- DESCRIPTION OF THE TASK -
All entries below must be output word for word, and the pictures left behind.

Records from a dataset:
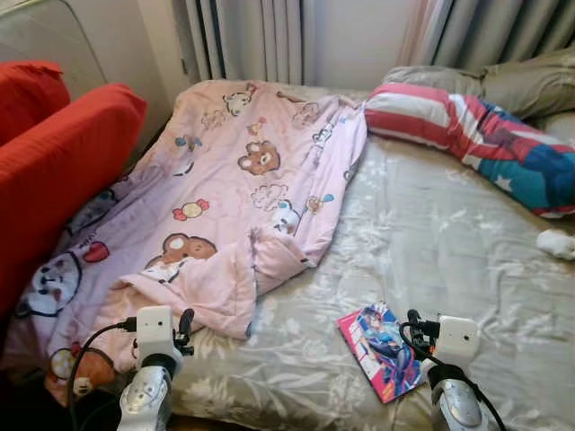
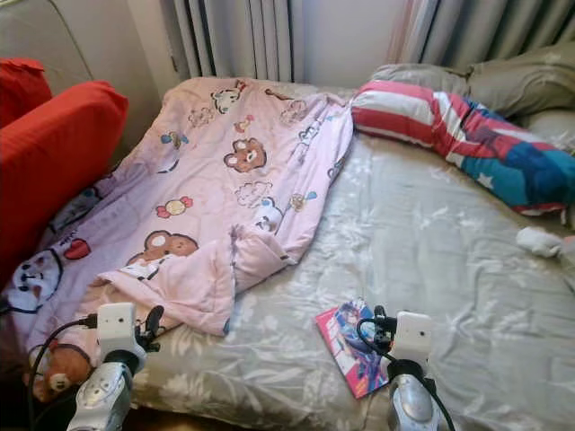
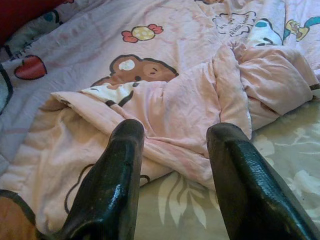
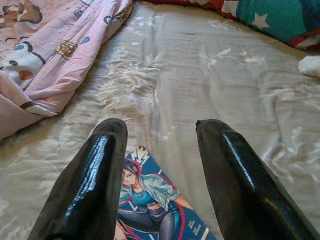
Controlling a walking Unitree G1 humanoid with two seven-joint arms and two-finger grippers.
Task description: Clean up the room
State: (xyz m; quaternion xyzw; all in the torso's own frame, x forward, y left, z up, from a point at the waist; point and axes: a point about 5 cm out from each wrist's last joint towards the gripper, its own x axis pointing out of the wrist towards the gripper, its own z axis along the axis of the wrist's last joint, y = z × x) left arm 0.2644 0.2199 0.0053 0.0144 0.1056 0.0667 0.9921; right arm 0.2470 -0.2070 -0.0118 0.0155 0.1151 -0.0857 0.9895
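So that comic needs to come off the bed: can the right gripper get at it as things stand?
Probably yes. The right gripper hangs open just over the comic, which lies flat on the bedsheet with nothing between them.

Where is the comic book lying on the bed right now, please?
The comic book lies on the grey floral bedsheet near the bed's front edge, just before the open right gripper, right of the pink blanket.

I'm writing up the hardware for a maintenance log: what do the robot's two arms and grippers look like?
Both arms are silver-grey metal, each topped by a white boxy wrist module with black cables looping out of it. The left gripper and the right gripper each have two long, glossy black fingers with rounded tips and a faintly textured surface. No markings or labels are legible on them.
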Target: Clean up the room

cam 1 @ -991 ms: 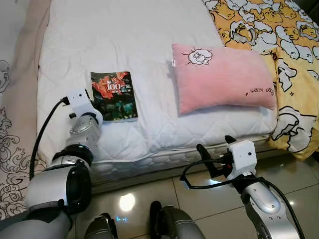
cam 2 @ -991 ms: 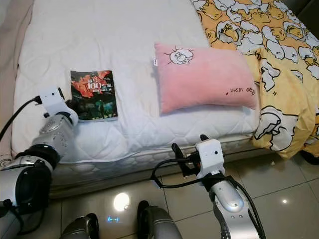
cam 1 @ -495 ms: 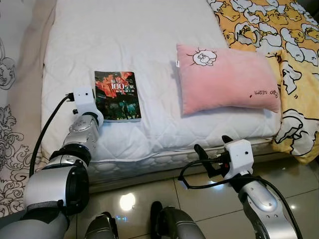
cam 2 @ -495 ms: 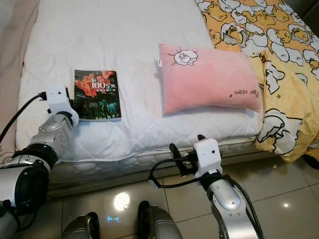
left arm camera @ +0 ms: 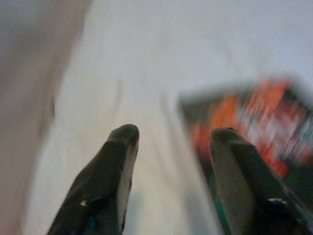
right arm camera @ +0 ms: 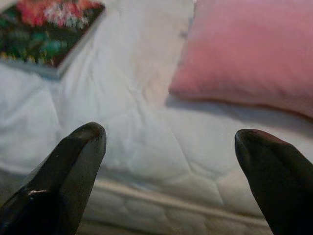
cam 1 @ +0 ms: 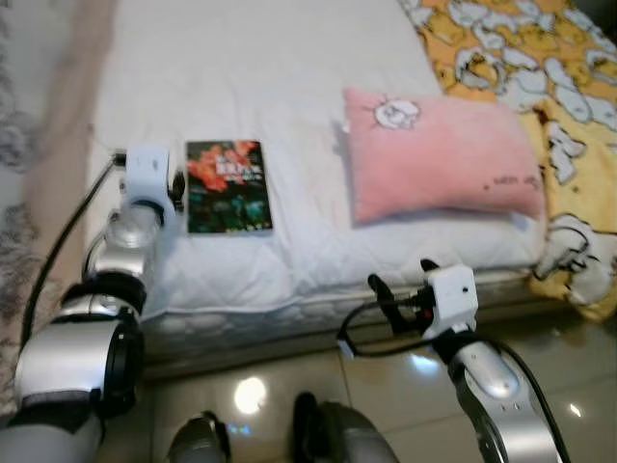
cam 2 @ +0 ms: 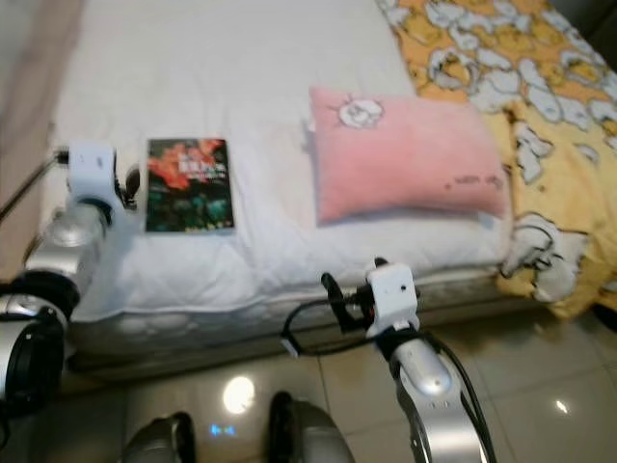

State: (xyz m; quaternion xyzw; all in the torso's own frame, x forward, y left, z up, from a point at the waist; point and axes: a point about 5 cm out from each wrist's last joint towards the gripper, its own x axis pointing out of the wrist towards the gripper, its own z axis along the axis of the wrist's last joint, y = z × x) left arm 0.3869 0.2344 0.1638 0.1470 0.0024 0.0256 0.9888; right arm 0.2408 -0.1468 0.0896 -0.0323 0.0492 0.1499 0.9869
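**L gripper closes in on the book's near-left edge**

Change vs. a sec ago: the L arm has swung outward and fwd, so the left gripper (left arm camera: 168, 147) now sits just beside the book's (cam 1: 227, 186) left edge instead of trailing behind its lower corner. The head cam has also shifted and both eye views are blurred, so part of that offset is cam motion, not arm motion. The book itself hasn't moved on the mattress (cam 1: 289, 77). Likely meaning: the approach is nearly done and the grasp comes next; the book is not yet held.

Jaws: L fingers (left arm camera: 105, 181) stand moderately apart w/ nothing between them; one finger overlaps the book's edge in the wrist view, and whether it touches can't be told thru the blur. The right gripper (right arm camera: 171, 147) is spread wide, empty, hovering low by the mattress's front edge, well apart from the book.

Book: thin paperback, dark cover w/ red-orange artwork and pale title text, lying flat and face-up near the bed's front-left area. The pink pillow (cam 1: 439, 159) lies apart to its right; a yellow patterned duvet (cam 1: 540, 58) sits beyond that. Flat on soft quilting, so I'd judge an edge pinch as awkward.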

- ANSWER AREA -
Controlling a walking Unitree G1 humanoid with two seven-joint arms and two-finger grippers.
Task description: Clean up the room
State: (xyz m; quaternion xyzw; all in the torso's own frame, x forward, y left, z up, from a point at the waist; point and axes: a point about 5 cm out from each wrist's last joint towards the gripper, its own x axis pointing out of the wrist towards the gripper, its own z axis along the axis of the wrist's last joint, y = z × x) left arm 0.2644 0.2199 0.0053 0.0144 0.1056 0.0667 0.9921; right arm 0.2470 -0.2070 -0.0118 0.0155 0.1151 -0.0857 0.9895
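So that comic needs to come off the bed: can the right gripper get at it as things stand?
Probably yes. The right gripper hangs open just over the comic, which lies flat on the bedsheet with nothing between them.

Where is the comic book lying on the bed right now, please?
The comic book lies on the grey floral bedsheet near the bed's front edge, just before the open right gripper, right of the pink blanket.

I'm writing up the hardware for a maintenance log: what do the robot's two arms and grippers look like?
Both arms are silver-grey metal, each topped by a white boxy wrist module with black cables looping out of it. The left gripper and the right gripper each have two long, glossy black fingers with rounded tips and a faintly textured surface. No markings or labels are legible on them.
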Target: Clean up the room

cam 1 @ -991 ms: 
cam 2 @ -991 ms: 
cam 1 @ -495 ms: 
cam 2 @ -495 ms: 
left arm camera @ +0 ms: 
right arm camera @ +0 ms: 
cam 1 @ +0 ms: 
cam 2 @ +0 ms: 

State: (xyz m; quaternion xyzw; all in the torso's own frame, x forward, y left, z up, from a point at the waist; point and axes: a point about 5 cm out from each wrist's last joint towards the gripper, its own x axis pointing out of the wrist towards the gripper, its own z axis along the axis of the wrist's last joint, y = z × x) left arm 0.3869 0.2344 0.1638 0.1470 0.0024 0.0256 0.9888; right arm 0.2408 -0.1468 0.0896 -0.0323 0.0492 0.1499 0.9869
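**L gripper closes in on the book's near-left edge**

Change vs. a sec ago: the L arm has swung outward and fwd, so the left gripper (left arm camera: 168, 147) now sits just beside the book's (cam 1: 227, 186) left edge instead of trailing behind its lower corner. The head cam has also shifted and both eye views are blurred, so part of that offset is cam motion, not arm motion. The book itself hasn't moved on the mattress (cam 1: 289, 77). Likely meaning: the approach is nearly done and the grasp comes next; the book is not yet held.

Jaws: L fingers (left arm camera: 105, 181) stand moderately apart w/ nothing between them; one finger overlaps the book's edge in the wrist view, and whether it touches can't be told thru the blur. The right gripper (right arm camera: 171, 147) is spread wide, empty, hovering low by the mattress's front edge, well apart from the book.

Book: thin paperback, dark cover w/ red-orange artwork and pale title text, lying flat and face-up near the bed's front-left area. The pink pillow (cam 1: 439, 159) lies apart to its right; a yellow patterned duvet (cam 1: 540, 58) sits beyond that. Flat on soft quilting, so I'd judge an edge pinch as awkward.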

There is no more output to give.